Aim of the exercise ▸
Filter the listing for lines containing "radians".

═════ Data for processing ═════

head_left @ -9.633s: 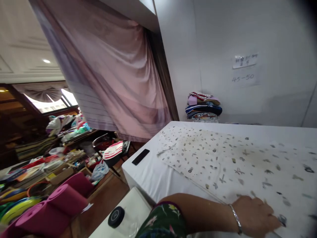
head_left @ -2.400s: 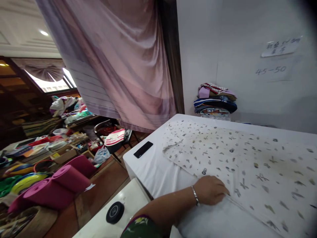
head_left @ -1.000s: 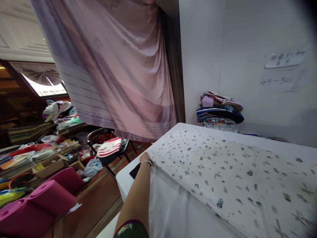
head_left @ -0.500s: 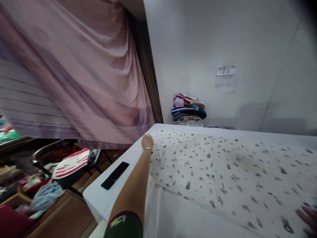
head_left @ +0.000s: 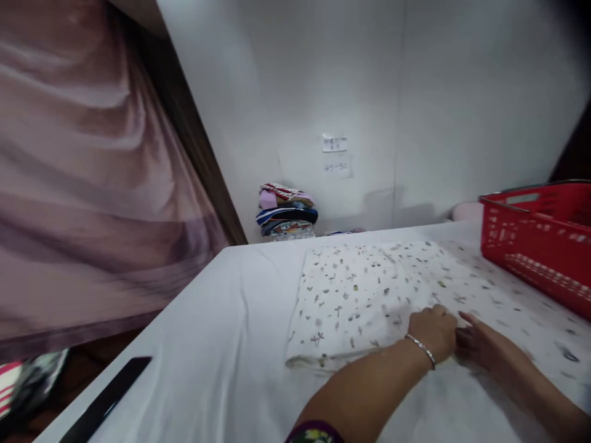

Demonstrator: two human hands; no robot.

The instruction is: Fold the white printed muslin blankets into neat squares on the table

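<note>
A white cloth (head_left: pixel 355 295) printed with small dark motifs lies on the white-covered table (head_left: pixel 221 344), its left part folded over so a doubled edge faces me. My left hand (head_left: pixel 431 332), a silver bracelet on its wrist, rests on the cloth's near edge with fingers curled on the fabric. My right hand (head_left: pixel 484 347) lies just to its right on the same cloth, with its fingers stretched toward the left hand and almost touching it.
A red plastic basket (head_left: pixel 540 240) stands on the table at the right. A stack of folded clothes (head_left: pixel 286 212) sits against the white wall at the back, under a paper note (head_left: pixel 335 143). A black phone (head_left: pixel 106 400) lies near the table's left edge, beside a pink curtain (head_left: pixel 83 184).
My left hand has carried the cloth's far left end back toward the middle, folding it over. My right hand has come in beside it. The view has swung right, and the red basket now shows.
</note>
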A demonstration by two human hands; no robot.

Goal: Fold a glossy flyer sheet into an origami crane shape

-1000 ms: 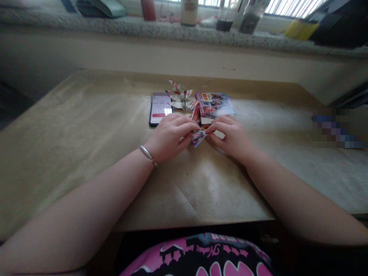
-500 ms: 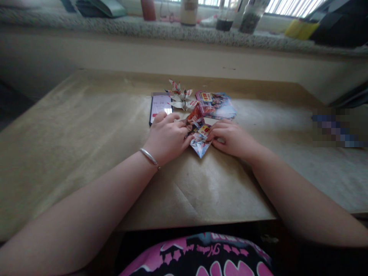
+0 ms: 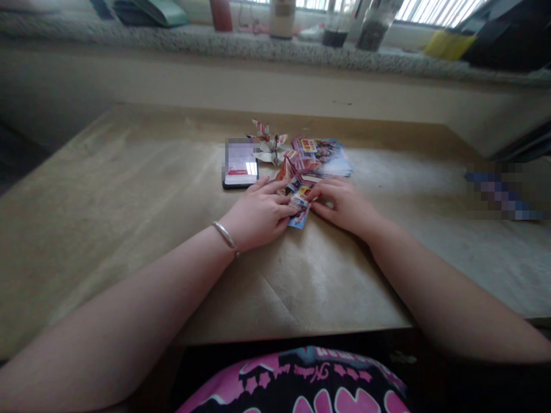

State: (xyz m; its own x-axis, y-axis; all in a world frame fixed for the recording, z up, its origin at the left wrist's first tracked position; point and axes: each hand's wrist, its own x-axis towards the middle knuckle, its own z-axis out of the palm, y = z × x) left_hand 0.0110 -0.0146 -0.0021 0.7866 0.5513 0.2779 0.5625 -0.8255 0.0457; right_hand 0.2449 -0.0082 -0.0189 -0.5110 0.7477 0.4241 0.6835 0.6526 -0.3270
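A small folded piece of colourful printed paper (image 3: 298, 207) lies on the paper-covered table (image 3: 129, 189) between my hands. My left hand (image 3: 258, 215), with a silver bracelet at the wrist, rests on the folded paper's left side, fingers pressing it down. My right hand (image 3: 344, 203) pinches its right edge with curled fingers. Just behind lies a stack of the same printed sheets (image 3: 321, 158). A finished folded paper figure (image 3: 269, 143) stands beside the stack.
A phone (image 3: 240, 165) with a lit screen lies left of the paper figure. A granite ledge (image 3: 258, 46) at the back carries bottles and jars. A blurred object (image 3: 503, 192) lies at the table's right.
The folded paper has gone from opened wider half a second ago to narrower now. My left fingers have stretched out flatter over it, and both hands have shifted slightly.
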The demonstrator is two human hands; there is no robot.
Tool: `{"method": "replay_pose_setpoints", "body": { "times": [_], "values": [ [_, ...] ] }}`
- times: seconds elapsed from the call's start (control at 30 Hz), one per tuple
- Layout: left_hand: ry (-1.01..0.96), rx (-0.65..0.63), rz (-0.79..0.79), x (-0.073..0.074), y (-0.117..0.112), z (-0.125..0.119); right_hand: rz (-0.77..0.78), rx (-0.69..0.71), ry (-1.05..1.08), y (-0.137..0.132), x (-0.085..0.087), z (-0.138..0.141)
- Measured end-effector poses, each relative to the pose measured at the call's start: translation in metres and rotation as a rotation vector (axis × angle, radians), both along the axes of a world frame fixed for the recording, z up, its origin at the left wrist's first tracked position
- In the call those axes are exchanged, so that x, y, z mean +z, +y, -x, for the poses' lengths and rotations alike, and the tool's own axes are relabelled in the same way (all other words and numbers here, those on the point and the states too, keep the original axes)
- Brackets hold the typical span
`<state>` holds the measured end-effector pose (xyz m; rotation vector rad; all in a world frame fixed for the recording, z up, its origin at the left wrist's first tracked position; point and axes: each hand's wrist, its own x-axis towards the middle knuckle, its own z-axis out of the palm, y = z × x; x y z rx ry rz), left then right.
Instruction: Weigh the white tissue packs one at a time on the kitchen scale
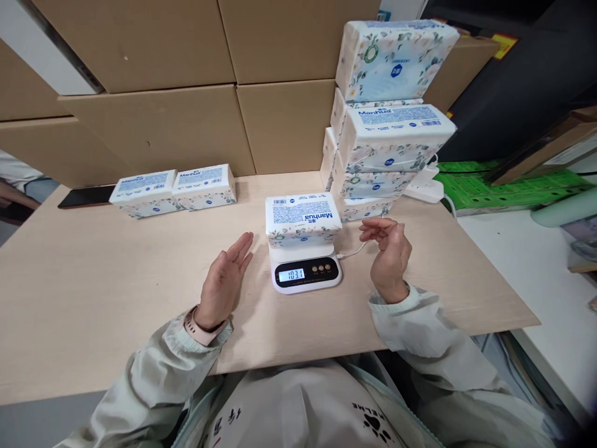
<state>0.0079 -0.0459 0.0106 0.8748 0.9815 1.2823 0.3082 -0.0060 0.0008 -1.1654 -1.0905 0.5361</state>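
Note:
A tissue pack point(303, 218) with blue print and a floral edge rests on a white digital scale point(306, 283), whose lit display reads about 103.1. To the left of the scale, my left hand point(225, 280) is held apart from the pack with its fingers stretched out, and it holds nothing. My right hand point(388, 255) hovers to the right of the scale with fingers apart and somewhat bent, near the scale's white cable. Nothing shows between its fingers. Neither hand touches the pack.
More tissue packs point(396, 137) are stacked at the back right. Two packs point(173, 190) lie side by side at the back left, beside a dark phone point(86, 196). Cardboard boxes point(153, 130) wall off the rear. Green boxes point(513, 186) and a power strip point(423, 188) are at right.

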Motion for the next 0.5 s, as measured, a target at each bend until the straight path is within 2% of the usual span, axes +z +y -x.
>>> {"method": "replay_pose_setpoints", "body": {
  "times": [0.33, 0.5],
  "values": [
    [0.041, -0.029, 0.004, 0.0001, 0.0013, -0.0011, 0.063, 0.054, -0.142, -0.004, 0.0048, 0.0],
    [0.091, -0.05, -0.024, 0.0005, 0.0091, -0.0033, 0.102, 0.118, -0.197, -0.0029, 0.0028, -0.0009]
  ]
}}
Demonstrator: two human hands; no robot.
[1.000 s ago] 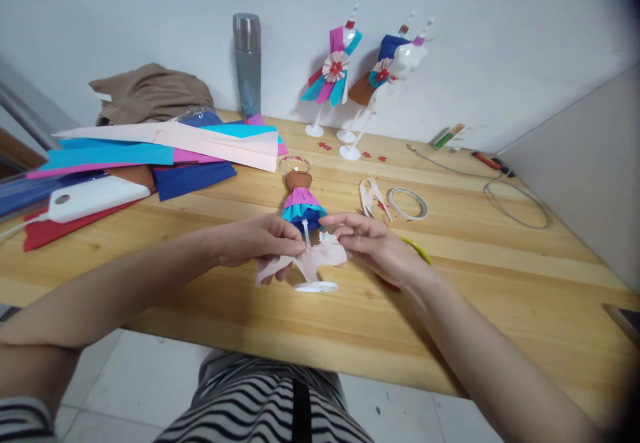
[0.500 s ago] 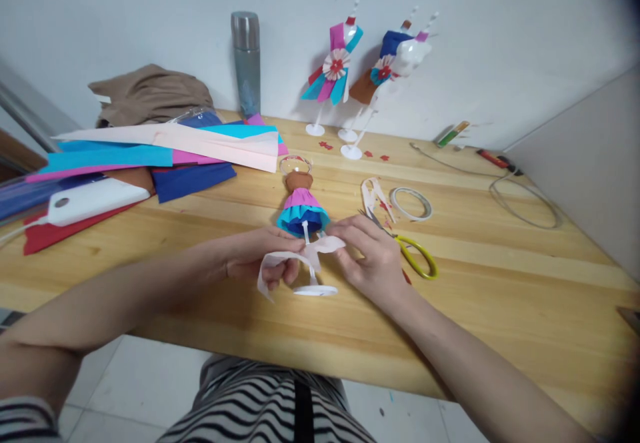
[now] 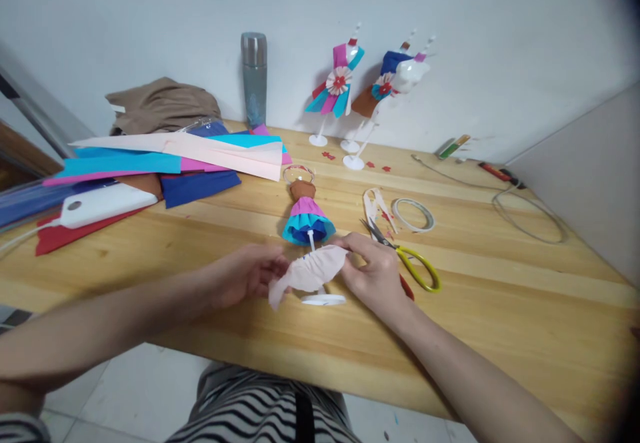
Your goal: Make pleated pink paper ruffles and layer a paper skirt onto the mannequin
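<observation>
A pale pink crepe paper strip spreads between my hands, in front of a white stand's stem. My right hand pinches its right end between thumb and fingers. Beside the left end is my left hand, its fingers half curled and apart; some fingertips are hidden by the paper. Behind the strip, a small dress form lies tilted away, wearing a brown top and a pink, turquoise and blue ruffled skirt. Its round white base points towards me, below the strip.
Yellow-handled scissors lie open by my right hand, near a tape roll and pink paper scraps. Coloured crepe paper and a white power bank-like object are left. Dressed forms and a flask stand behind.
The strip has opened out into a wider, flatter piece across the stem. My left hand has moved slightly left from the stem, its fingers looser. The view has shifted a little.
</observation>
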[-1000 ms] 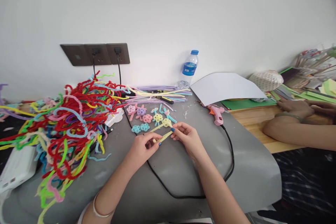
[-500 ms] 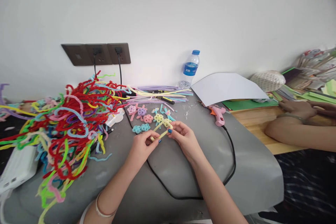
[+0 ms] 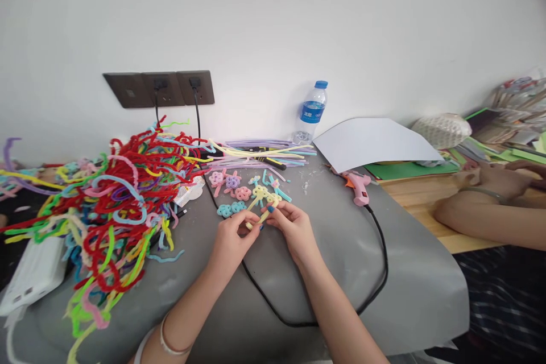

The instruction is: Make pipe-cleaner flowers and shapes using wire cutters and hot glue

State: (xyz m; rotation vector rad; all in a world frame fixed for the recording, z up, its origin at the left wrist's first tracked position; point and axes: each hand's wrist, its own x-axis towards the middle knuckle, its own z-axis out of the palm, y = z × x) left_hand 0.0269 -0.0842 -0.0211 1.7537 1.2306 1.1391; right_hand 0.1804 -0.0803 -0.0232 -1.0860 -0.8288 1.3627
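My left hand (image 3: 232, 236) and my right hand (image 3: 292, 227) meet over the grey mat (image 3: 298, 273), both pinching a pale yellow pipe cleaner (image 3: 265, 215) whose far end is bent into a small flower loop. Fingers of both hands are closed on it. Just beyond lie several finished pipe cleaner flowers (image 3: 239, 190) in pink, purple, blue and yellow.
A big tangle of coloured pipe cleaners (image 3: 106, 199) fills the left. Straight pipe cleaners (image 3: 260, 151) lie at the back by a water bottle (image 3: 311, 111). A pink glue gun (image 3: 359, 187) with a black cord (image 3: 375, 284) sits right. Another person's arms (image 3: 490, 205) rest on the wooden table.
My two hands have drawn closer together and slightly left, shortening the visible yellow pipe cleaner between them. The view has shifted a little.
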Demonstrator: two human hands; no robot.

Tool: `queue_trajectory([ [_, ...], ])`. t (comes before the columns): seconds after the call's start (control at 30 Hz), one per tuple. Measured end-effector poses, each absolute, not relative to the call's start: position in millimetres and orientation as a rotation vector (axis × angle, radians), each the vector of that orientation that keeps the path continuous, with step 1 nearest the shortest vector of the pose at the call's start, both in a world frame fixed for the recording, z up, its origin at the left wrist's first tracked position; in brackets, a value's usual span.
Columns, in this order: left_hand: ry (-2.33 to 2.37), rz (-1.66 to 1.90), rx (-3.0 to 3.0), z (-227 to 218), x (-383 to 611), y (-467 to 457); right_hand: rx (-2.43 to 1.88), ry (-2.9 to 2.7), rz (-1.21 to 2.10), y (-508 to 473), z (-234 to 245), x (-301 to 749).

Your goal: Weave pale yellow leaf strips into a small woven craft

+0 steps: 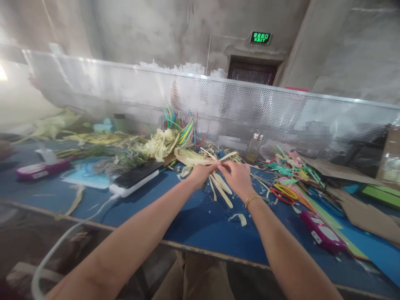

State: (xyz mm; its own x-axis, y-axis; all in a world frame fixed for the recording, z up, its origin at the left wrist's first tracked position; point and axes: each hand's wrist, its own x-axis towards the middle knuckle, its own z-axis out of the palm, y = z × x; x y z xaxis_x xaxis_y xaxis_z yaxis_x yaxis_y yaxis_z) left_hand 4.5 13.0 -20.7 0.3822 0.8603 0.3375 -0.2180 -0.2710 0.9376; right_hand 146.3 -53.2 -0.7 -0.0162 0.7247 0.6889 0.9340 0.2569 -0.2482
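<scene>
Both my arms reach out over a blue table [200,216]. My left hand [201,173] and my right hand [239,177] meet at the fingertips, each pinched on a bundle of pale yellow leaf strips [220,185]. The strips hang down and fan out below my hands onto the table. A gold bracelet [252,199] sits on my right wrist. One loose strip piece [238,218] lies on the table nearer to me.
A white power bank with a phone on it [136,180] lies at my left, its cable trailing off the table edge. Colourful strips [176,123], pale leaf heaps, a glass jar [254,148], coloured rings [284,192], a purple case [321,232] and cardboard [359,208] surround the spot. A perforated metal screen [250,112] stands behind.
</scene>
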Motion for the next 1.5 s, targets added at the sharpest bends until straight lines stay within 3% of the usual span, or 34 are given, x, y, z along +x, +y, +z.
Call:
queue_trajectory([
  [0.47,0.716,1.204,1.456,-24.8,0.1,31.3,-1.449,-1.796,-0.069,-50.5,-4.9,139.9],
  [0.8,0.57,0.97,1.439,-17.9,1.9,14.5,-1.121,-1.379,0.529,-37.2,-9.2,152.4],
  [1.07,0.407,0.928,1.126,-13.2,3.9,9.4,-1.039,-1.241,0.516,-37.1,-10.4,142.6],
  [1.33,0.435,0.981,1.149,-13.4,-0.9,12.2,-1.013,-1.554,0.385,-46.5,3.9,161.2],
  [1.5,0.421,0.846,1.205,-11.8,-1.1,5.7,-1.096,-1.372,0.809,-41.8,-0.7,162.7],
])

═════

Response ▸
- Measured end-effector poses, each relative to the pose measured at the call's start: translation in metres and rotation as a rotation vector (axis × angle, radians), both along the axes of a world frame fixed for the recording, z up, its origin at the left wrist's first tracked position
Tool: `queue_trajectory([ [_, ...], ])`. t (comes before the columns): seconds after the call's start (control at 30 Hz), one per tuple. Measured end-effector poses, each absolute, not relative to the call's start: position in millimetres and orientation as a rotation vector (axis × angle, radians), each the vector of that orientation that keeps the path continuous, with step 1 nearest the shortest vector of the pose at the call's start, both in a world frame fixed for the recording, z up, its origin at the left wrist's first tracked position; in brackets, a value's usual span.

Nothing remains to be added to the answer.